Citation : 2025 Latest Caselaw 5067 Tel
Judgement Date : 25 April, 2025

Telangana High Court

V. Manohar Kumar vs T. Sairam on 25 April, 2025

          THE HON'BLE SMT. JUSTICE RENUKA YARA

                  APPEAL SUIT No.655 of 2019

JUDGMENT:

Heard Sri Peddapally Sai Kiran, learned counsel for the

appellants/defendant Nos.2 and 3 and Sri B. Nalin Kumar, learned

counsel for respondent No.1/plaintiff.

2. This is an appeal preferred by the appellants/defendant

Nos.2 and 3 aggrieved by the judgment and decree of the learned

Judge, Family Court-cum-VII Additional District Judge, Medak at

Sangareddy (for short 'the learned Judge'), dated 19.09.2019 in

O.S.No.55 of 2011, whereby, the suit filed for directing the

appellants and respondent Nos.3 to 5 to execute registered sale deed

in favour of respondent No.1/plaintiff in respect of the property

i.e. Plots bearing Nos.165 and 166 admeasuring an area of 366

sq.yds. in Sy.Nos.249 and 250 situated at Isnapur Village,

Patancheru Mandal, Medak District (for short 'the suit schedule

property' has been decreed.

3. For the sake of convenience, the parties in this appeal are

referred to as they are arrayed in O.S.No.55 of 2011.

Facts of the case:

4. The suit was filed by the plaintiff seeking relief of specific

performance of Agreement of sale dated 26.07.2008/Ex.A1 and to

declare the sale deeds i.e. document bearing No.3398 of 2009, dated

23.04.2009/Ex.A7 executed by defendant No.1 in favour of

defendant No.2 and document bearing No.9971 of 2009, dated

05.11.2009/Ex.A8 executed by defendant No.2 in favour of

defendant No.3, as null and void.

5. Initially the suit was filed against defendant Nos.1 to 3.

During the pendency of the suit, defendant No.1 died and his legal

representatives were brought on record as defendant Nos.4 to 6.

6. Defendant No.1 is the owner of the suit schedule property

having purchased it from defendant No.2 under a registered sale

deed vide document No.10083 of 2008, dated 17.07.2008/Ex.A2.

Defendant No.1 due to financial needs offered to sell the suit

schedule property for a total sale consideration of Rs.11,00,000/-.

Consequently, defendant No.1 requested the plaintiff to pay

Rs.10,00,000/- to discharge loan.
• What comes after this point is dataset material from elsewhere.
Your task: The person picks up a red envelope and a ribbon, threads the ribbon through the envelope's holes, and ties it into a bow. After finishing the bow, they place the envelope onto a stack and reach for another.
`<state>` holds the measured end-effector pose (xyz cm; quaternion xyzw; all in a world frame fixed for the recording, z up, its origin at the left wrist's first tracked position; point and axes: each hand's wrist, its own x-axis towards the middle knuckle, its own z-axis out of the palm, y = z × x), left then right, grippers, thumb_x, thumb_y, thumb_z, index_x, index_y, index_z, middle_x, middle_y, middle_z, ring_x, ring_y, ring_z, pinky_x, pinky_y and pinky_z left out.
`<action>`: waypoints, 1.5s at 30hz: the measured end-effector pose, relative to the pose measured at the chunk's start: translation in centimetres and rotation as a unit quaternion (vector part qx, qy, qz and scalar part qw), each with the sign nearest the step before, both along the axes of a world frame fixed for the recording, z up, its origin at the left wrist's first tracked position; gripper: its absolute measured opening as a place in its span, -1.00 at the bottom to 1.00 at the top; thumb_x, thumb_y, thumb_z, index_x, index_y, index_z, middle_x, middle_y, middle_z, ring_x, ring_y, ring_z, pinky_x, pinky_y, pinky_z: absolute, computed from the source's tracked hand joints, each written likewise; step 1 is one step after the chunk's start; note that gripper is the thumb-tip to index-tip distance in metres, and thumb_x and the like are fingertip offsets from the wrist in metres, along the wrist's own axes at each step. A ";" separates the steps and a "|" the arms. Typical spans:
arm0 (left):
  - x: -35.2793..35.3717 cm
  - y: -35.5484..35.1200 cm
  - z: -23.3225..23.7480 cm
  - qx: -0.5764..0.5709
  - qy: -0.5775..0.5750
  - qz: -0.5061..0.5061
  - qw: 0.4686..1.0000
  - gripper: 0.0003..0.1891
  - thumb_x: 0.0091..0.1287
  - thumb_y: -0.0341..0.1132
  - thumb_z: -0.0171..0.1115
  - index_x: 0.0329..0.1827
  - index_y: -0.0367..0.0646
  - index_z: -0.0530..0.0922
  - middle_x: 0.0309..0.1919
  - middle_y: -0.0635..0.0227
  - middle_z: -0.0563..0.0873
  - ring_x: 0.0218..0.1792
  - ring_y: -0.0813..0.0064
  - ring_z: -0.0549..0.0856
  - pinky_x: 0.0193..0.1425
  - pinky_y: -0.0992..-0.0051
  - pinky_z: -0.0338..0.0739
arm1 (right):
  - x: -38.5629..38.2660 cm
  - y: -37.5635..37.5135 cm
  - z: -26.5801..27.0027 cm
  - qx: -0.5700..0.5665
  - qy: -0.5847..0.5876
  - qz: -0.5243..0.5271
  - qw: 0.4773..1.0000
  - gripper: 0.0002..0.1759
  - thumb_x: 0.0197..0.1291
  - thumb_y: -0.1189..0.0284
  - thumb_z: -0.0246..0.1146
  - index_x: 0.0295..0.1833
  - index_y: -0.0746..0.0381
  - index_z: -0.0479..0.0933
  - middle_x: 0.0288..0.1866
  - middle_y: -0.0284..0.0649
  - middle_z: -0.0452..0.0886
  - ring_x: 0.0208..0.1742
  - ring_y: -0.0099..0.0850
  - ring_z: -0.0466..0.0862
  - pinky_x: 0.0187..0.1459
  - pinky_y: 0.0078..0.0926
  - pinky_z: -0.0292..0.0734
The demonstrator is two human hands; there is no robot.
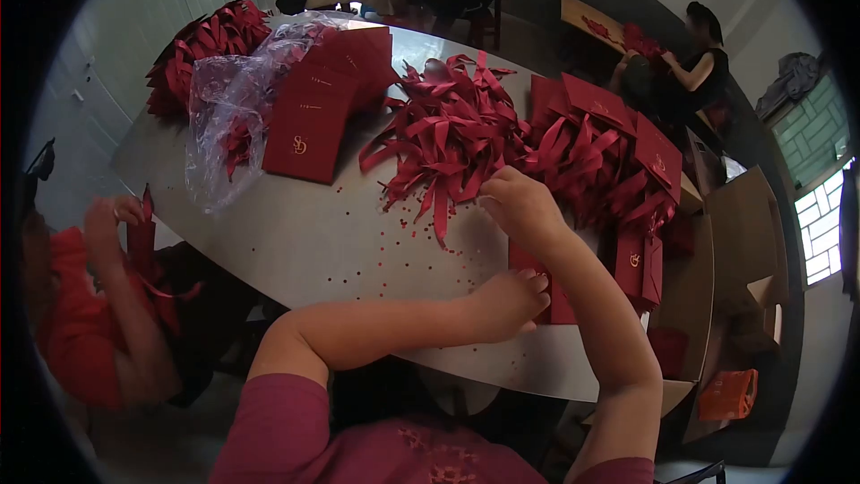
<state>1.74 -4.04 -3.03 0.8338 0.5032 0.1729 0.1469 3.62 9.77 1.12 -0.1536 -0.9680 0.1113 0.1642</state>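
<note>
My right hand is at the near edge of a heap of dark red ribbons, its fingers bent together. Whether a ribbon is between them is hidden. Lower down, my left hand is closed, its fingertips curled beside a flat red paper bag that lies partly under my right forearm. What the left fingers hold, if anything, I cannot make out. Small red and dark dots are scattered over the grey table left of my hands.
Red bags with gold print and a clear plastic bag lie at the back left. More ribboned red bags crowd the right, beside a cardboard box. A co-worker sits at the left; another person is at the far right.
</note>
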 end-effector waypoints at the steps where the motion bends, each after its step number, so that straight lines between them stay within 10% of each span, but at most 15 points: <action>1: -0.2 0.1 -0.6 0.043 -0.039 0.004 0.998 -0.64 0.14 -0.22 0.40 -0.10 -0.28 0.63 -0.03 0.04 0.61 0.03 0.13 0.61 0.11 0.21 0.54 | -1.4 -0.1 -0.2 0.000 -0.003 0.001 1.000 -0.85 0.15 0.35 0.36 -0.20 0.17 0.66 -0.19 -0.18 0.63 -0.15 -0.15 0.68 -0.14 -0.22 0.60; 7: 0.1 -0.3 -1.6 0.050 -0.155 0.033 0.986 -0.79 0.08 -0.35 0.31 -0.29 -0.33 0.66 -0.17 -0.04 0.67 -0.14 0.04 0.67 0.00 0.16 0.59 | -5.4 0.8 -2.8 0.089 -0.033 0.023 0.995 -0.79 0.06 0.28 0.37 -0.37 0.21 0.66 -0.25 -0.18 0.61 -0.15 -0.14 0.66 -0.12 -0.15 0.58; 13: -0.6 -1.0 -0.1 0.084 -0.054 -0.013 0.995 -0.83 0.14 -0.32 0.26 -0.39 -0.27 0.67 -0.18 0.09 0.65 -0.11 0.12 0.65 0.01 0.23 0.59 | 1.7 -1.3 3.8 -0.241 0.102 0.009 0.965 -0.93 0.01 0.67 0.24 -0.37 0.30 0.57 -0.32 -0.27 0.63 -0.34 -0.48 0.60 -0.23 -0.60 0.50; 18: 0.2 -1.6 0.0 0.053 0.019 -0.082 0.995 -0.84 0.22 -0.29 0.25 -0.37 -0.21 0.66 -0.21 0.15 0.61 -0.07 0.17 0.63 0.02 0.26 0.58 | 10.9 -2.3 9.0 -0.425 0.234 -0.084 0.870 -0.94 0.26 0.57 0.29 -0.16 0.27 0.59 -0.31 -0.37 0.68 -0.29 -0.70 0.60 -0.30 -0.72 0.48; 24: 0.8 -1.7 2.3 -0.041 0.014 -0.043 0.998 -0.82 0.24 -0.30 0.29 -0.23 -0.23 0.64 -0.19 0.18 0.63 -0.06 0.14 0.63 0.02 0.25 0.57 | 17.2 -2.7 10.7 -0.372 0.181 -0.179 0.893 -0.85 0.35 0.50 0.23 -0.01 0.23 0.60 -0.37 -0.41 0.63 -0.37 -0.73 0.55 -0.42 -0.73 0.40; 26: 1.1 -1.4 3.5 -0.028 -0.285 0.115 0.951 -0.81 0.27 -0.38 0.19 -0.13 -0.25 0.64 -0.13 0.15 0.69 -0.08 0.06 0.67 0.06 0.19 0.57 | 18.0 -2.7 9.8 -0.375 0.186 -0.170 0.892 -0.82 0.35 0.51 0.23 0.03 0.22 0.60 -0.40 -0.43 0.60 -0.41 -0.75 0.50 -0.46 -0.73 0.36; 29: 1.1 1.7 2.6 0.139 -0.412 0.186 0.881 -0.78 0.35 -0.41 0.21 0.03 -0.23 0.59 -0.11 0.17 0.64 -0.05 0.30 0.66 0.01 0.38 0.54 | 18.4 -3.6 10.0 -0.435 0.173 -0.141 0.872 -0.81 0.36 0.51 0.20 0.05 0.22 0.60 -0.41 -0.44 0.58 -0.43 -0.76 0.48 -0.48 -0.73 0.35; 32: 1.3 1.7 5.3 -0.013 -0.510 0.071 0.857 -0.75 0.36 -0.46 0.15 0.09 -0.19 0.54 -0.05 0.14 0.62 -0.06 0.36 0.67 -0.04 0.39 0.53 | 19.4 -4.1 9.1 -0.463 0.122 -0.109 0.871 -0.80 0.37 0.52 0.18 0.05 0.23 0.60 -0.42 -0.45 0.57 -0.43 -0.75 0.49 -0.47 -0.73 0.38; 36: 1.4 1.6 4.9 -0.015 -0.242 0.075 0.967 -0.67 0.30 -0.51 0.17 0.13 -0.19 0.45 -0.08 0.13 0.58 -0.09 0.25 0.67 -0.09 0.35 0.55 | 21.7 -3.2 7.1 -0.520 0.089 -0.055 0.848 -0.78 0.34 0.54 0.16 0.06 0.30 0.58 -0.17 -0.34 0.65 -0.22 -0.63 0.61 -0.22 -0.67 0.51; 38: 3.0 0.6 5.6 0.163 -0.063 0.105 0.979 -0.67 0.21 -0.53 0.20 0.05 -0.20 0.43 -0.20 0.15 0.54 -0.15 0.12 0.65 -0.12 0.27 0.56 | 21.9 -3.6 5.9 -0.552 0.107 -0.019 0.826 -0.76 0.33 0.55 0.15 0.07 0.30 0.57 -0.05 -0.26 0.66 -0.10 -0.57 0.65 -0.09 -0.65 0.54; 45: 5.1 1.6 9.5 0.262 -0.080 0.045 0.961 -0.72 0.15 -0.56 0.19 -0.05 -0.20 0.47 -0.23 0.15 0.54 -0.16 0.05 0.62 -0.09 0.20 0.56 | 20.5 -5.1 4.1 -0.683 0.191 -0.016 0.705 -0.76 0.39 0.44 0.20 0.11 0.27 0.52 -0.17 -0.35 0.60 -0.33 -0.63 0.53 -0.29 -0.66 0.44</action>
On the basis of the agreement

reached between the plaintiff and defendant No.1, a Sale

Agreement/Ex.A1 was executed on 26.07.2008 on stamp papers on

payment of Rs.10,00,000/- to defendant No.1 in the presence of

witnesses. In the said Agreement, it was agreed that the balance

sale consideration was to be paid at the time of execution of

registered sale deed. The plaintiff demanded execution of registered

sale deed but defendant No.1 postponed on one pretext or the other.
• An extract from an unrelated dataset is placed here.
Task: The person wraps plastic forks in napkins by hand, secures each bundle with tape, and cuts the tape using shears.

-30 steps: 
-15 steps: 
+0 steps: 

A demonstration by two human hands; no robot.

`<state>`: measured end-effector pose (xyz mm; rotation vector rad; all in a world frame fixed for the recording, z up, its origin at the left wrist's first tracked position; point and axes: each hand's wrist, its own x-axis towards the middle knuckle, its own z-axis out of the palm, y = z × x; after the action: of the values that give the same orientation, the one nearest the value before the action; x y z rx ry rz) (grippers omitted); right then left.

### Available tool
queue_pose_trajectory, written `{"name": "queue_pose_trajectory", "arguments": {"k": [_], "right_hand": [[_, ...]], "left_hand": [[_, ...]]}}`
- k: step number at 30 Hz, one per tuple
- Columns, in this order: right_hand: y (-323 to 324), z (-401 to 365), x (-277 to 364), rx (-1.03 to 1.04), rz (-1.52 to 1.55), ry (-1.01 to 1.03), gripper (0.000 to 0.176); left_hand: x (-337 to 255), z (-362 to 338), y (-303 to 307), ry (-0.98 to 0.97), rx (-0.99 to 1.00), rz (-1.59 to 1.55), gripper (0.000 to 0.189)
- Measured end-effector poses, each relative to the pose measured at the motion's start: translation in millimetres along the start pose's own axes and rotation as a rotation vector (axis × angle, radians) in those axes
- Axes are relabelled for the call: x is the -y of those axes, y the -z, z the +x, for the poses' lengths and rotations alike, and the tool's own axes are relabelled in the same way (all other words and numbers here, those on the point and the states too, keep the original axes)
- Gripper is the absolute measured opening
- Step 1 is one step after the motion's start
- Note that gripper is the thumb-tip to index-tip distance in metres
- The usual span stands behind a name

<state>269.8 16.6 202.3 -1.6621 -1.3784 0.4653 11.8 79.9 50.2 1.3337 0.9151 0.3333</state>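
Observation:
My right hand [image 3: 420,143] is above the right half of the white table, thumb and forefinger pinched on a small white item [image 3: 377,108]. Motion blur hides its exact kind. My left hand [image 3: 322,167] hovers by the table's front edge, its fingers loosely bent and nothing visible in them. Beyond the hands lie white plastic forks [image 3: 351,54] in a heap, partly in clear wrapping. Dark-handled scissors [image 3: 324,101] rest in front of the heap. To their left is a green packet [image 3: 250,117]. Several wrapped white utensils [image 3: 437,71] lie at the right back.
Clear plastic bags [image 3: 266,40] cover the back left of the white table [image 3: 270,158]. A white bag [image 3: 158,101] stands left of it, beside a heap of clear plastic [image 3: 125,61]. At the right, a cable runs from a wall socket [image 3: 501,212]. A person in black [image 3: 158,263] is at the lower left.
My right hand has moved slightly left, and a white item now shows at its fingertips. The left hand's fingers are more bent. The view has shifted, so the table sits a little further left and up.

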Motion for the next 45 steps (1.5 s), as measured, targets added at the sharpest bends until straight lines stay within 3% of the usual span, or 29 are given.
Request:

While things stood thus, defendant No.1 got issued a legal notice

dated 13.04.2010/Ex.A3 alleging that he was in need of money and

took Rs.5,00,000/- from the plaintiff by deposit of title deeds. It is

further alleged that at that time, defendant No.1's signatures were

obtained on cheques and promissory note by the plaintiff. On receipt

of the legal notice, the plaintiff approached defendant No.1 and

questioned about the notice. When there was no reply, the plaintiff

got issued a reply notice dated 19.07.2010/Ex.A4, but, defendant

No.1 did not give any reply to the reply notice of the plaintiff. The

plaintiff's case is that he is ready and willing to perform his part of

the contract, but, defendant No.1 is not ready and willing to perform

his part of the contract. When the plaintiff got issued reply notice,

defendant No.1 informed the plaintiff that the suit schedule property

was sold in favour of defendant No.2. Upon enquiry, the plaintiff

learned that defendant No.1 executed registered sale deed in favour

of defendant No.2 on 23.04.2009 vide document No.3398 of

2009/Ex.A7 and that defendant No.2 in turn executed registered

sale deed in favour of defendant No.3 on 05.11.2009 vide document

No.9971 of 2009/Ex.A8. After obtaining the documents, when

defendant No.3 was making attempts to alienate the suit schedule

property, the plaintiff filed the suit for specific performance of

Agreement of sale executed by defendant No.1 in his favour.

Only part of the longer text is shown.